Born in Enfield, north London, in 1966, Sharon D Clarke is an acclaimed stage and screen actor. She has won three Olivier awards – for Amen Corner at the National Theatre, Caroline, Or Change at the Playhouse and Death of a Salesman at the Young Vic. After prominent TV roles in Holby City and Doctor Who, she’s currently on screen opposite Lennie James in an eight-part BBC adaptation of Bernardine Evaristo’s novel Mr Loverman and will star in forthcoming Channel 5 detective drama Ellis. Now, Clarke is preparing to play the redoubtable Lady Bracknell in the National Theatre’s production of The Importance of Being Earnest, which director Max Webster is staging with his signature visual boldness, and with Black actors in its central roles.

Oscar Wilde’s play has a bit of a fuddy
-duddy reputation. Did you have preconceptions about it?
Oh absolutely. I always saw it as part of the white canon of theatre; I never looked at it with me in mind at all. Then when I got the call from Max Webster asking if I’d be interested, I was like, “Hell yeah!”, because if someone is thinking outside the box in that way, I’m all over it. A lot of people are used to the play being a certain way; this will be totally different, so get on board! And casting [Doctor Who’s] Ncuti [Gatwa as Algernon] is genius. I think it will bring in a new generation who might have thought the play wasn’t for them. Especially all the Whovians – they’re gonna be coming in their droves.

Is it exciting, seeing roles like these open up to Black actors?

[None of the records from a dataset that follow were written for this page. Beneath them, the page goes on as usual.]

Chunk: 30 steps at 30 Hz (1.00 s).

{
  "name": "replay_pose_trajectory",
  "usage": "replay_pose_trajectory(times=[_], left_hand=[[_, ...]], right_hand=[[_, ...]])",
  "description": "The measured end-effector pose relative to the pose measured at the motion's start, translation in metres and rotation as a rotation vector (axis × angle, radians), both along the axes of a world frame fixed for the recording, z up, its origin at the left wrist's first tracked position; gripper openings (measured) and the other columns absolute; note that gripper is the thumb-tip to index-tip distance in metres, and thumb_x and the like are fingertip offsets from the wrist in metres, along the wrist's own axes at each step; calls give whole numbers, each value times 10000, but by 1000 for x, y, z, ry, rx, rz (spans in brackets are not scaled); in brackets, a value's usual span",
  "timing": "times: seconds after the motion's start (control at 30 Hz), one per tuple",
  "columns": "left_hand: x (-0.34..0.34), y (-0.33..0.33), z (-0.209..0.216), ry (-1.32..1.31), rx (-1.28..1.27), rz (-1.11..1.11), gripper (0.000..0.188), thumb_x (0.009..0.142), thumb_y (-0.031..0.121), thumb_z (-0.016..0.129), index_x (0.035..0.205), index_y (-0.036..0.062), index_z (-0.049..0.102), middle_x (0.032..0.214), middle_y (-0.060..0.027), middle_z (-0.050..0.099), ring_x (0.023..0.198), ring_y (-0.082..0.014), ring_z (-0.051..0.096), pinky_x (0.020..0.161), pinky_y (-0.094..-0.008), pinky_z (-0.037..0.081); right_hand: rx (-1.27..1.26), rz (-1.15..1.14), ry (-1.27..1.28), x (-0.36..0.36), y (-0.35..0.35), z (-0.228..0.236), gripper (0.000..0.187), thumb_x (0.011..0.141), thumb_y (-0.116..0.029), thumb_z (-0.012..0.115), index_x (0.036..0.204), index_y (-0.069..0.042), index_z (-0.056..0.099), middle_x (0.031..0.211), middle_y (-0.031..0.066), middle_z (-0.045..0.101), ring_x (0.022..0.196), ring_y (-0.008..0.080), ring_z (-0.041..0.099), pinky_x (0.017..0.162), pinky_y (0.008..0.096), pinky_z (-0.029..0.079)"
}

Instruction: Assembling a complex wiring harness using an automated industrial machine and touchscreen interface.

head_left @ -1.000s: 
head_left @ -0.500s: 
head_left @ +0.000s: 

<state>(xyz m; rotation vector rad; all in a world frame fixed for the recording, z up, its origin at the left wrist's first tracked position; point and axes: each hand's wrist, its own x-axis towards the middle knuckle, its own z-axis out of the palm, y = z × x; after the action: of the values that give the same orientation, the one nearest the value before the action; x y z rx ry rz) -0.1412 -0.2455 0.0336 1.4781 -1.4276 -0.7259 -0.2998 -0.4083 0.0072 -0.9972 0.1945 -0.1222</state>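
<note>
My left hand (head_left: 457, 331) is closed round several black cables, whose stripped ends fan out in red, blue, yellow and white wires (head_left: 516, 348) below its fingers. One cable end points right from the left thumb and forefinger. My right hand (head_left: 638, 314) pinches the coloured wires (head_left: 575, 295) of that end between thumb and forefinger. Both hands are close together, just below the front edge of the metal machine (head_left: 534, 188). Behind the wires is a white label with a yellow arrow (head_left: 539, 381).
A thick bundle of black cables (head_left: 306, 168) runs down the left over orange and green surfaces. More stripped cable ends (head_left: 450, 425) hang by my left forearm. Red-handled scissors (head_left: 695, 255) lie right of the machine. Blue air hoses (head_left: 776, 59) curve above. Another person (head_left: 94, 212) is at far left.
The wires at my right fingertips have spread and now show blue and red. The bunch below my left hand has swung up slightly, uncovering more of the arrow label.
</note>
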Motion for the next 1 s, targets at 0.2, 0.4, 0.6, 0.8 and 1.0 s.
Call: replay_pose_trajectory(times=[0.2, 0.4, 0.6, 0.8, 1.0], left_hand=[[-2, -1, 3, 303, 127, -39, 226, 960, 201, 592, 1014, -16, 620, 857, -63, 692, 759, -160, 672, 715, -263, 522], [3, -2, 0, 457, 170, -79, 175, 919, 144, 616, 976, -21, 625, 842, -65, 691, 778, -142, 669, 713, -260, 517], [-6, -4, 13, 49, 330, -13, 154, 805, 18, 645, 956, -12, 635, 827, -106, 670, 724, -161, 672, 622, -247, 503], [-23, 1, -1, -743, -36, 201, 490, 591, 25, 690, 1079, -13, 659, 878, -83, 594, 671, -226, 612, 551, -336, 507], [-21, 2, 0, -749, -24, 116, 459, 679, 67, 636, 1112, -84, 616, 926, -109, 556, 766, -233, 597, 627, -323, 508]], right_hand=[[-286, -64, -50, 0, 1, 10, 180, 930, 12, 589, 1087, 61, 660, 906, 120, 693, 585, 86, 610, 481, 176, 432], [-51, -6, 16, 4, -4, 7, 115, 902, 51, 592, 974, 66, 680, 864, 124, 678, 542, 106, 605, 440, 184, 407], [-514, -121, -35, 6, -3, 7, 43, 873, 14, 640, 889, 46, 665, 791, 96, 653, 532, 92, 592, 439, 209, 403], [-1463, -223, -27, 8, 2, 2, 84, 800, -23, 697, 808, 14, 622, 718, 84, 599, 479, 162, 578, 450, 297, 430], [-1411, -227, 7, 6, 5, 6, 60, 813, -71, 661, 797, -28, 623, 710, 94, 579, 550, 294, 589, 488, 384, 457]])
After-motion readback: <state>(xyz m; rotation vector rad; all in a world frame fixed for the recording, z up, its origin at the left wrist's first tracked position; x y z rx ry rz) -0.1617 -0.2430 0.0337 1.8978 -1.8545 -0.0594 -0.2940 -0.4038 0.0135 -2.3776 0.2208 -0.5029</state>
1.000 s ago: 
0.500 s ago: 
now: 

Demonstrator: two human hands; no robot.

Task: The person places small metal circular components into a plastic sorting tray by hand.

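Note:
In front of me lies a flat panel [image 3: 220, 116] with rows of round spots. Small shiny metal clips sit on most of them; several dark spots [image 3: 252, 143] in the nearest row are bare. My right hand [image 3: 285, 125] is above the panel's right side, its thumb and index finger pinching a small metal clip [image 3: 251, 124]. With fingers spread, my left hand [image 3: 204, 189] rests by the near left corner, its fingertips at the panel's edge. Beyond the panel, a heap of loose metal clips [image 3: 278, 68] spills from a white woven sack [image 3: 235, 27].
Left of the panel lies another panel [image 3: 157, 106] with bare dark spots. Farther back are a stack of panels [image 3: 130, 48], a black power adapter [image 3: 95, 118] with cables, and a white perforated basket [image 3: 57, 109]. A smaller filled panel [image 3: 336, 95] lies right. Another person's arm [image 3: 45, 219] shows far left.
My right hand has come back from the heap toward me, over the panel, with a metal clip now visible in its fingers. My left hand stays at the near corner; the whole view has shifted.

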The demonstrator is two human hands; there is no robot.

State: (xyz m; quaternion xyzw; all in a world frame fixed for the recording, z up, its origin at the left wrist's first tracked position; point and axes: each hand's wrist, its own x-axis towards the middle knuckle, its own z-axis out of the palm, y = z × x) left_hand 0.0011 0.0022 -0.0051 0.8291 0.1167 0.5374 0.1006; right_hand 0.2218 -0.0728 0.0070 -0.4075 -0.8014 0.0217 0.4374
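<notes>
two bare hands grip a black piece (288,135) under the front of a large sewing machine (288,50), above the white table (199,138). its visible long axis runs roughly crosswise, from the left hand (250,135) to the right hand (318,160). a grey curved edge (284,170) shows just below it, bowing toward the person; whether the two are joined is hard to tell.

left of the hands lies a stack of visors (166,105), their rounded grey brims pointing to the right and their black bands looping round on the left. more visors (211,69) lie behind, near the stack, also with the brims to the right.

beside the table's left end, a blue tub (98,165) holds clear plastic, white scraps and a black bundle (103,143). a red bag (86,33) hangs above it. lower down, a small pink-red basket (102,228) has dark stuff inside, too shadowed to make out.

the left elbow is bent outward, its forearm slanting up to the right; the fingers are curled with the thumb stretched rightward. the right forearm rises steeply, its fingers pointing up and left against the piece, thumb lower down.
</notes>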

This shift has been a long while coming, and it’s a wonderful thing to see – especially when it comes to period pieces. Bridgerton has done so much to show that they can reflect our multicultural society – and it took an American to do it, because they don’t have the same reverence towards these stories. But I have to see it continue. I don’t want to be in a situation where I get all excited about a couple of years where we had all this new Black work come in and then it all disappeared.